WORK TASK
The data should be transcribed in its entirety, word for word.

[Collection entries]
★ ★ ★ ★

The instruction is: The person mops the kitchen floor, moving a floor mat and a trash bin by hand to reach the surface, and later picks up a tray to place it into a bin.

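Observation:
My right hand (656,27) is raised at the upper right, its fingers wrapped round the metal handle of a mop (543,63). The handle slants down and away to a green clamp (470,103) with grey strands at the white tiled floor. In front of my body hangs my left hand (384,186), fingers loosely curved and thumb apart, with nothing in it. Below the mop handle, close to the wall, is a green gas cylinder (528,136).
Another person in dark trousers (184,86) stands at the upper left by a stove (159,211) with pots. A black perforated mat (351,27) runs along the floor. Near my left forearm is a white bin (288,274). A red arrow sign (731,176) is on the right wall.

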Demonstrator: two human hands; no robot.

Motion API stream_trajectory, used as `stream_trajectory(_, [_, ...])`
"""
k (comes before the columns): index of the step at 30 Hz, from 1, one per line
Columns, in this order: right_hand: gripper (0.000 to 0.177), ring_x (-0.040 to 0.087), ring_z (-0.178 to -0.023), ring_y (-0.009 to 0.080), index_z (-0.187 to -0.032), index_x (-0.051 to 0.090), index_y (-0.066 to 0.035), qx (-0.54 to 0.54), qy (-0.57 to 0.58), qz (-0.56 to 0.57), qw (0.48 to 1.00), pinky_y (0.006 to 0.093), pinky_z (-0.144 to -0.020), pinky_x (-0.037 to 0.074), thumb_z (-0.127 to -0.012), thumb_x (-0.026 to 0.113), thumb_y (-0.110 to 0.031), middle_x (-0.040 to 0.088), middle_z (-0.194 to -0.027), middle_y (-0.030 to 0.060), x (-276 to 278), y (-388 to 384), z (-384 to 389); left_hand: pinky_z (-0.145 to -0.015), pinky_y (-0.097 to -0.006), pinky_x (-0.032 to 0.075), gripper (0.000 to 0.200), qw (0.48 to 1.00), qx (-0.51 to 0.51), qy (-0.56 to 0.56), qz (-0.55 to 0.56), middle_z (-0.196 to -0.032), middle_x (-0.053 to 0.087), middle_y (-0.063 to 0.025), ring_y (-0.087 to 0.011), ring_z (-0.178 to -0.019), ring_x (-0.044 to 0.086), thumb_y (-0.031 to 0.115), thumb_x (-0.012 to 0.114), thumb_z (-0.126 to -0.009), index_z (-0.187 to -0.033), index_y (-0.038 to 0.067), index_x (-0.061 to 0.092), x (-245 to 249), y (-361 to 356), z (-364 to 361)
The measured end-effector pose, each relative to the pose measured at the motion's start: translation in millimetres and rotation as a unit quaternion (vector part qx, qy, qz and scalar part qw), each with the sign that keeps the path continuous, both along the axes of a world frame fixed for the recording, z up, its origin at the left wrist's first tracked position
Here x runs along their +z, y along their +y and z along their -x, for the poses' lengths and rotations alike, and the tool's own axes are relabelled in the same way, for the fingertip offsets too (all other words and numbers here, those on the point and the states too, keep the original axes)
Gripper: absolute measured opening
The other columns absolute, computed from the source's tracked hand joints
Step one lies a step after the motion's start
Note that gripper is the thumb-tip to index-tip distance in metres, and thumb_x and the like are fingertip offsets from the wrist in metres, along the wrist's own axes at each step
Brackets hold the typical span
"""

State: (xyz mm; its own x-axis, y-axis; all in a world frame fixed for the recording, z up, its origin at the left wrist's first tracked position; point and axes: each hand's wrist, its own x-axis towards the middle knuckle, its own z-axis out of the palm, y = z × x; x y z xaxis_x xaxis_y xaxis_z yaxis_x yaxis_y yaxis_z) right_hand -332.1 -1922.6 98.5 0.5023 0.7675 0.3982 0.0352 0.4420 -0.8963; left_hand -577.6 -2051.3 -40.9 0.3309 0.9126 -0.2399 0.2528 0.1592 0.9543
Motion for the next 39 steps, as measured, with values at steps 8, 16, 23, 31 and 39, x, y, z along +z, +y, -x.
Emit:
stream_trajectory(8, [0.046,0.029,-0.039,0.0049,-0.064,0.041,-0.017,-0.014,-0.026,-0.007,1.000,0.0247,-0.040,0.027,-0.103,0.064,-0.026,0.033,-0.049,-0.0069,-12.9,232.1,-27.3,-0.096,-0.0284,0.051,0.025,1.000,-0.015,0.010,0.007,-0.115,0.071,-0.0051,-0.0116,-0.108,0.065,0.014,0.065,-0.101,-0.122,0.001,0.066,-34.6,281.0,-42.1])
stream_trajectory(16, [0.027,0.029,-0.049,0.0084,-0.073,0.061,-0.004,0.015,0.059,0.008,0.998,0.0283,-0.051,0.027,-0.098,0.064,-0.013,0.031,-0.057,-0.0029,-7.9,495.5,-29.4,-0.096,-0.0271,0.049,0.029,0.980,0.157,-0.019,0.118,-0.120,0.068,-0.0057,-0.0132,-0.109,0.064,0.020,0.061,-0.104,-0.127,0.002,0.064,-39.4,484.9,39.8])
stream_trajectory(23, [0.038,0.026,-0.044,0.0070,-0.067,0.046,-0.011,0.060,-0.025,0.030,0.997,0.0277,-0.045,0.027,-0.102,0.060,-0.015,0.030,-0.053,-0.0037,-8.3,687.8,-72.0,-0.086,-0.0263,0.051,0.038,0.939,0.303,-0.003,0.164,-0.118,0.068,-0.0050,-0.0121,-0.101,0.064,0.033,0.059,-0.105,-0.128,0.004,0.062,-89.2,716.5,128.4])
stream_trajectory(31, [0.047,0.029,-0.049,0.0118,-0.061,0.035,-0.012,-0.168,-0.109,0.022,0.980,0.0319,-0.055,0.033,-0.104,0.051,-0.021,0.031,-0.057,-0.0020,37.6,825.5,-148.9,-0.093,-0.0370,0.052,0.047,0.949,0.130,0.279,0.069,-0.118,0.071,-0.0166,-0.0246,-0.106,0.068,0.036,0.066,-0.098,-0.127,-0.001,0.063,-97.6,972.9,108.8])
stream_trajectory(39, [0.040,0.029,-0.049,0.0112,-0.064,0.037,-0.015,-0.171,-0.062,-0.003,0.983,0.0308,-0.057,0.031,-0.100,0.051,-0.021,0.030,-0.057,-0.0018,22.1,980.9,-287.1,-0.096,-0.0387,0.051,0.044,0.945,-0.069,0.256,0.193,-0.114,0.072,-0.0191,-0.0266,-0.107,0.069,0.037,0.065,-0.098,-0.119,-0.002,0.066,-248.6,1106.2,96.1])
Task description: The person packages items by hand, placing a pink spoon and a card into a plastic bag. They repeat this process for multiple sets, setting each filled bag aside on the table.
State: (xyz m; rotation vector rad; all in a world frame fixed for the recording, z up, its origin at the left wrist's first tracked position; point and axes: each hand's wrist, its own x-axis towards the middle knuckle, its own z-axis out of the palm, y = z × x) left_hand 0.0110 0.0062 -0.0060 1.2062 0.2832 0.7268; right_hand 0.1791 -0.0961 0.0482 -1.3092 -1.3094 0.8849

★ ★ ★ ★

COMPLETED EXERCISE
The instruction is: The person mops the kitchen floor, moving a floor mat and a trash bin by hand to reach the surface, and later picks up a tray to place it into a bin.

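Observation:
My right hand (656,27) is raised at the upper right, its fingers wrapped round the metal handle of a mop (543,63). The handle slants down and away to a green clamp (470,103) with grey strands at the white tiled floor. In front of my body hangs my left hand (384,186), fingers loosely curved and thumb apart, with nothing in it. Below the mop handle, close to the wall, is a green gas cylinder (528,136).
Another person in dark trousers (184,86) stands at the upper left by a stove (159,211) with pots. A black perforated mat (351,27) runs along the floor. Near my left forearm is a white bin (288,274). A red arrow sign (731,176) is on the right wall.
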
Demonstrator: two human hands; no robot.

Motion API stream_trajectory, used as `stream_trajectory(_, [_, ...])`
"""
k (comes before the columns): index of the step at 30 Hz, from 1, one per line
Columns, in this order: right_hand: gripper (0.000 to 0.177), ring_x (-0.040 to 0.087), ring_z (-0.178 to -0.023), ring_y (-0.009 to 0.080), index_z (-0.187 to -0.032), index_x (-0.051 to 0.090), index_y (-0.066 to 0.035), qx (-0.54 to 0.54), qy (-0.57 to 0.58), qz (-0.56 to 0.57), qw (0.48 to 1.00), pinky_y (0.006 to 0.093), pinky_z (-0.144 to -0.020), pinky_x (-0.037 to 0.074), thumb_z (-0.127 to -0.012), thumb_x (-0.026 to 0.113), thumb_y (-0.110 to 0.031), middle_x (-0.040 to 0.088), middle_z (-0.194 to -0.027), middle_y (-0.030 to 0.060), x (-276 to 278), y (-388 to 384), z (-384 to 389); left_hand: pinky_z (-0.145 to -0.015), pinky_y (-0.097 to -0.006), pinky_x (-0.032 to 0.075), gripper (0.000 to 0.200), qw (0.48 to 1.00), qx (-0.51 to 0.51), qy (-0.56 to 0.56), qz (-0.55 to 0.56), middle_z (-0.196 to -0.032), middle_x (-0.053 to 0.087), middle_y (-0.063 to 0.025), ring_y (-0.087 to 0.011), ring_z (-0.178 to -0.019), ring_x (-0.044 to 0.086), thumb_y (-0.031 to 0.115), thumb_x (-0.012 to 0.114), thumb_z (-0.126 to -0.009), index_z (-0.187 to -0.033), index_y (-0.038 to 0.067), index_x (-0.061 to 0.092), x (-245 to 249), y (-361 to 356), z (-364 to 361)
The measured end-effector pose, each relative to the pose measured at the motion's start: translation in millimetres and rotation as a unit quaternion (vector part qx, qy, qz and scalar part qw), each with the sign that keeps the path continuous, both along the axes of a world frame fixed for the recording, z up, its origin at the left wrist's first tracked position
Here x runs along their +z, y along their +y and z along their -x, for the poses' lengths and rotations alike, and the tool's own axes are relabelled in the same way, for the fingertip offsets too (all other words and numbers here, those on the point and the states too, keep the original axes)
Gripper: absolute measured opening
The other columns absolute, computed from the source's tracked hand joints
Step one lies a step after the motion's start
Note that gripper is the thumb-tip to index-tip distance in metres, and thumb_x and the like are fingertip offsets from the wrist in metres, along the wrist's own axes at each step
Brackets hold the typical span
"""

State: (xyz mm; its own x-axis, y-axis; all in a world frame fixed for the recording, z up, its origin at the left wrist's first tracked position; point and axes: each hand's wrist, its own x-axis towards the middle knuckle, its own z-axis out of the palm, y = z × x; x y z xaxis_x xaxis_y xaxis_z yaxis_x yaxis_y yaxis_z) right_hand -332.1 -1922.6 98.5 0.5023 0.7675 0.3982 0.0352 0.4420 -0.8963; left_hand -577.6 -2051.3 -40.9 0.3309 0.9126 -0.2399 0.2528 0.1592 0.9543
Motion for the next 39 steps, as measured, with values at steps 8, 16, 23, 31 and 39, x, y, z along +z, +y, -x.
Emit:
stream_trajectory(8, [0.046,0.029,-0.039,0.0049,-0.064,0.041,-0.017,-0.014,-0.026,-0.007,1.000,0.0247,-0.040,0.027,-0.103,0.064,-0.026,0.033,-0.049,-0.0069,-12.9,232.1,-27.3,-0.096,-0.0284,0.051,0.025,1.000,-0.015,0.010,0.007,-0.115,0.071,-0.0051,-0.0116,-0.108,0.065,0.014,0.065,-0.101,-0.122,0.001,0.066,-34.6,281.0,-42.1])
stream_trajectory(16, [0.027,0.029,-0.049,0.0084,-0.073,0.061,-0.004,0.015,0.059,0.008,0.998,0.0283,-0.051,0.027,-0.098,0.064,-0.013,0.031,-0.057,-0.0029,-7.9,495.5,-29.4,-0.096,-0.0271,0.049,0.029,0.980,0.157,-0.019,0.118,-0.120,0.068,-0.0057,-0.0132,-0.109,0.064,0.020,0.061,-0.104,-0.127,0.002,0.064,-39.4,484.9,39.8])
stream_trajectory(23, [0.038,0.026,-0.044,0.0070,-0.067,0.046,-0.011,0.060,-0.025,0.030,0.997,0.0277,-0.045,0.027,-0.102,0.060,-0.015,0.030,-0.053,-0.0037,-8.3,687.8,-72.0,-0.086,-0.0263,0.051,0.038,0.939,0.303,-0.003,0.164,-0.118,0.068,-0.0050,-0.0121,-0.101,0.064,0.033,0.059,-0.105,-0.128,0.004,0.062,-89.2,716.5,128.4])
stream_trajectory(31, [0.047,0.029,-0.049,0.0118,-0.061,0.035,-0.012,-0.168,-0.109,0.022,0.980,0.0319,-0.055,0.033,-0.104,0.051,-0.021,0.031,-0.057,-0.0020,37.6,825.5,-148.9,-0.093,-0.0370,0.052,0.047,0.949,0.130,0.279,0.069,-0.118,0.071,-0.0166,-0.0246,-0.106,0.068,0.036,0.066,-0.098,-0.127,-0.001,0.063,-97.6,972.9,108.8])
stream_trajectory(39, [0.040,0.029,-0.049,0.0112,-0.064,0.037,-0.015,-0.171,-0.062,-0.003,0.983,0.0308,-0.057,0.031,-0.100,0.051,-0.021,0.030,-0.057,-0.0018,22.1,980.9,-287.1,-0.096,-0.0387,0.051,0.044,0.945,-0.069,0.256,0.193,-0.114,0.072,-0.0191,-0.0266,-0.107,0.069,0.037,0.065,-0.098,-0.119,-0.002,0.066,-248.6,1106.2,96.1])
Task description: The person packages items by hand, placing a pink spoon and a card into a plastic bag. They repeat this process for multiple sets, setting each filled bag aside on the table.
State: (xyz m; rotation vector rad; all in a world frame fixed for the recording, z up, its origin at the left wrist's first tracked position; point and axes: each hand's wrist, its own x-axis towards the middle knuckle, its own z-axis out of the palm, y = z × x) left_hand 0.0110 0.0062 -0.0060 1.2062 0.2832 0.7268; right_hand 0.1791 -0.0961 0.0482 -1.3092 -1.3094 0.8849

The exercise has been fully completed.